◆ Given material ◆
<<<<

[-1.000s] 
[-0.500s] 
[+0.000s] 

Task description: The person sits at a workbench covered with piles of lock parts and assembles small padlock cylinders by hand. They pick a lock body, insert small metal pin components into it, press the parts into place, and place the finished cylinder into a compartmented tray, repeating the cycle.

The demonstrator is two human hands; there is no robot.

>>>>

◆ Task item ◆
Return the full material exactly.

◆ Result for this exercise ◆
[-1.000s] 
[-0.500s] 
[+0.000s] 

Task description: The person sits at a workbench covered with piles of lock parts and assembles small padlock cylinders by hand. They pick a lock body, insert small metal pin components into it, press the parts into place, and place the finished cylinder into a compartmented tray, repeating the cycle.

The demonstrator is two human hands; there is no robot.

This exercise has now been fully answered.